When you get out to the Gulf (end of marked channel), island to your SE is Round Key, that is on the tide charts, should help you get your bearings / tides. 
Last of outgoing / first of incoming is AM, so if you get hungup just wait for water, lol. good luck


----------



## Drifter (Dec 13, 2018)

What kind of fishing are you doing>?


----------



## Loogie (Jul 24, 2019)

attitudeindicator said:


> Launching from Port of Islands
> 
> 
> 
> ?Not sure what that is


Sure, if you have FMT, Florida Marine Tracks, the low tide lines are red and keep you safe, mostly…


----------



## Gaudy (May 10, 2020)

My home waters, great place to launch out of with a lot of fishy spots. As you're running out down the canal, set your trolling motor up and cast up along the seawalls and docks (season opener seawall/dock slot snook)






. Further down are the "S" curves before you get to Fakahatchee Pass, hit either side depending on the tides. Once your out of the Pass and get to the Gulf, Panther Key will be directly to the west side of the main channel. There is no camping allowed there but continue west a couple of keys over and you'll get to White Horse Key and Gulliver Key. Great places to camp (I just stayed out there for new years)












and some solid fishing all around that area. When are y'all heading out? Hit me up with a PM.


----------



## attitudeindicator (Sep 8, 2020)

Drifter said:


> What kind of fishing are you doing>?


Fly fishing mostly. Snook, reds, trout… all the usual suspects.



Gaudy said:


> My home waters, great place to launch out of with a lot of fishy spots. As you're running out down the canal, set your trolling motor up and cast up along the seawalls and docks (season opener seawall/dock slot snook)
> View attachment 193655
> . Further down are the "S" curves before you get to Fakahatchee Pass, hit either side depending on the tides. Once your out of the Pass and get to the Gulf, Panther Key will be directly to the west side of the main channel. There is no camping allowed there but continue west a couple of keys over and you'll get to White Horse Key and Gulliver Key. Great places to camp (I just stayed out there for new years)
> View attachment 193653
> ...


thanks for all the info everyone! Yes we plan on camping at White Horse looks like an awesome place.


----------



## lemaymiami (Feb 9, 2007)

Big front coming through today with air temps down into the upper forties tomorrow night then very gradually warming the rest of the week - but not very warm. I'd expect the fish out on the coast to begin moving back inside this week.

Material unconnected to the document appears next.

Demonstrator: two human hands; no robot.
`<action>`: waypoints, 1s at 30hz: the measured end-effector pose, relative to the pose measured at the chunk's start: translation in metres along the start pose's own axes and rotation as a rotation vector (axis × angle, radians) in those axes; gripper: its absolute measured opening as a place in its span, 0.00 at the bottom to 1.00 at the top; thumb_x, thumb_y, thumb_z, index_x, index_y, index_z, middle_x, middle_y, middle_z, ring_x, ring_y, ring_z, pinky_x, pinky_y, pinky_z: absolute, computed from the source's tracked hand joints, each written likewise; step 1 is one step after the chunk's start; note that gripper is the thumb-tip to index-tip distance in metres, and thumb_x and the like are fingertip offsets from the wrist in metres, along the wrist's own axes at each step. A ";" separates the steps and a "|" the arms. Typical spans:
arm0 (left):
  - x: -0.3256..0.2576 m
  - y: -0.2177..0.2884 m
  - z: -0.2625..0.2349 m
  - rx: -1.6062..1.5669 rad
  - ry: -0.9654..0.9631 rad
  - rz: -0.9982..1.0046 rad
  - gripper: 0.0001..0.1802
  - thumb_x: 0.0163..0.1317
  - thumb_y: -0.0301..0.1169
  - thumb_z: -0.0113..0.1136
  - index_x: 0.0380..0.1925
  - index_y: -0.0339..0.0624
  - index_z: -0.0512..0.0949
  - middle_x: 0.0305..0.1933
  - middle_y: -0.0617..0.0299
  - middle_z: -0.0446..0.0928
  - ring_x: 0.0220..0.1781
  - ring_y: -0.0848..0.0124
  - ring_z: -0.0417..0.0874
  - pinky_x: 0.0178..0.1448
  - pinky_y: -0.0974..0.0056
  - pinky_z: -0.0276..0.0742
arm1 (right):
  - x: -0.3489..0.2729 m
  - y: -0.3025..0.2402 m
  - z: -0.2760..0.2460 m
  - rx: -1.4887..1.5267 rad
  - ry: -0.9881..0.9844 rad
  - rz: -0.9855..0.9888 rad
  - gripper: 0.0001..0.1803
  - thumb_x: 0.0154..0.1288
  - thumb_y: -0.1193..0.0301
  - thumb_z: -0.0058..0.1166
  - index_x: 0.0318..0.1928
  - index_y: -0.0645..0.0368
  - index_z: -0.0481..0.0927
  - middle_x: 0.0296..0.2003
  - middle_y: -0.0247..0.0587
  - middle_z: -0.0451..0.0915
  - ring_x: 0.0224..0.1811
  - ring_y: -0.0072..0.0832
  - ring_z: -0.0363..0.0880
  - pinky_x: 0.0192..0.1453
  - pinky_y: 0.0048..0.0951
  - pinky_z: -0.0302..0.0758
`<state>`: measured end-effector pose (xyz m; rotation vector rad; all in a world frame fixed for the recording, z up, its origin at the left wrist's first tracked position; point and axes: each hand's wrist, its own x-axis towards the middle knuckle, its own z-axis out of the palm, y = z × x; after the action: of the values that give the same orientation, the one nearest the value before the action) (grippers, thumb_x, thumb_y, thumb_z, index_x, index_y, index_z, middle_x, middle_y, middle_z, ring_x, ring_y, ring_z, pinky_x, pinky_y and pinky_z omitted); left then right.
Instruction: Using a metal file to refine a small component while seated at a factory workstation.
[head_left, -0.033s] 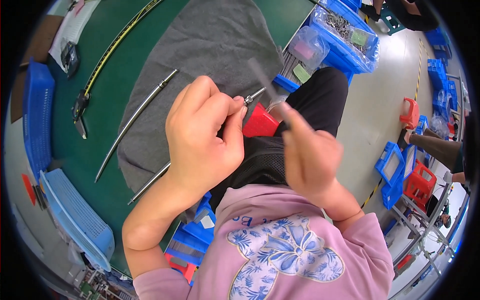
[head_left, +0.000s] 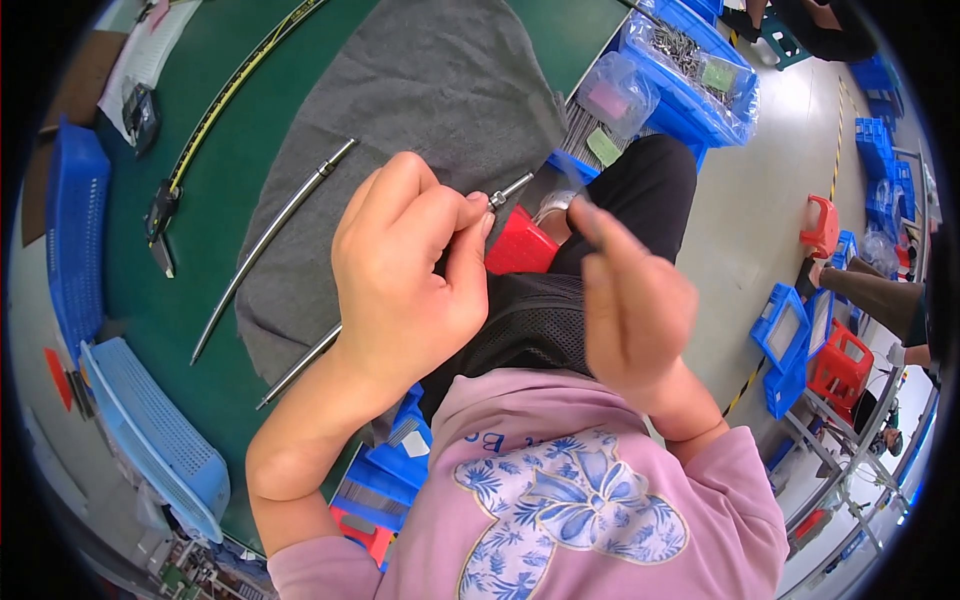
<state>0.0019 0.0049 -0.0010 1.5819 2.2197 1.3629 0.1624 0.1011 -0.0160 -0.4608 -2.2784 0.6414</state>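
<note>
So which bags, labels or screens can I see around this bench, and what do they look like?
Clear plastic bag: right of the grey cloth, pink slip inside.
Green label: small tag just below that bag.
Clear bag of metal parts: in the blue bin at top, green slip inside.
Caliper display: dark, small, top left of the green bench.

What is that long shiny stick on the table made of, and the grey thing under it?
The long curved rod looks like polished metal, probably steel: it is silvery and glints along its length. The grey sheet beneath it seems to be soft cloth or felt: matte, with folds at its edge. The left hand pinches a similar silvery rod tip.
</note>
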 end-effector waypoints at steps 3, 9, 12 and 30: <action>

As noted above look for clean water with a bit of current to aid in fish finding...


----------



## Backcountry 16 (Mar 15, 2016)

Watch the full mooons if camping this was a few months ago in front of hog key and my Gladesman high and dry. I prefer the backside but the tide was to low to get thru that side.


----------



## Kirc (Jan 18, 2020)

what the hell happen !!! a great time to be on the water when a bunch is gone,.........but you have to be on the water, lol
(from the readings, I think you just got caught, you know how much can be dumped when everything is right,....all good)


----------



## Backcountry 16 (Mar 15, 2016)

Kirc said:


> what the hell happen !!! a great time to be on the water when a bunch is gone,.........but you have to be on the water, lol
> (from the readings, I think you just got caught, you know how much can be dumped when everything is right,....all good)


It wasn't to bad only had to wait about 4 hours gave us time to break camp. That's what we woke up to but I like hog key beause it has a protective cove there but them winter full moon tides will leave you high and dry.


----------



## Kirc (Jan 18, 2020)

Backcountry 16 said:


> It wasn't to bad only had to wait about 4 hours gave us time to break camp. That's what we woke up to but I like hog key beause it has a protective cove there but them winter full moon tides will leave you high and dry.


Big moon AND throw 3-4 days of hard winter wind out of the E / NE on top of it , theres a whole lotta real estate showing !!! only a very humble person would post that pic, thanks for sharing.


----------



## Backcountry 16 (Mar 15, 2016)

Kirc said:


> Big moon AND throw 3-4 days of hard winter wind out of the E / NE on top of it , theres a whole lotta real estate showing !!! only a very humble person would post that pic, thanks for sharing.


Not the first or last time mother nature has humbled me. I felt more comfortable knowing my boat was closer to shore and high and dry than 300 plus yards off the banks from camp so it would be floating in the morning.


----------



## Gaudy (May 10, 2020)

Backcountry 16 said:


> Not the first or last time mother nature has humbled me. I felt more comfortable knowing my boat was closer to shore and high and dry than 300 plus yards off the banks from camp so it would be floating in the morning.


I know that feeling and couldn't agree more! Nothing to do but wrap up camp and wait for the tide to come in!


----------



## Backcountry 16 (Mar 15, 2016)

Gaudy said:


> I know that feeling and couldn't agree more! Nothing to do but wrap up camp and wait for the tide to come in!
> View attachment 195505


I have that same action craft love them boats


----------



## Gaudy (May 10, 2020)

Backcountry 16 said:


> I have that same action craft love them boats


That's my buddies boat and yeah it's pretty sweet. Mines the yellow Egret behind it but just as high and dry as his.


----------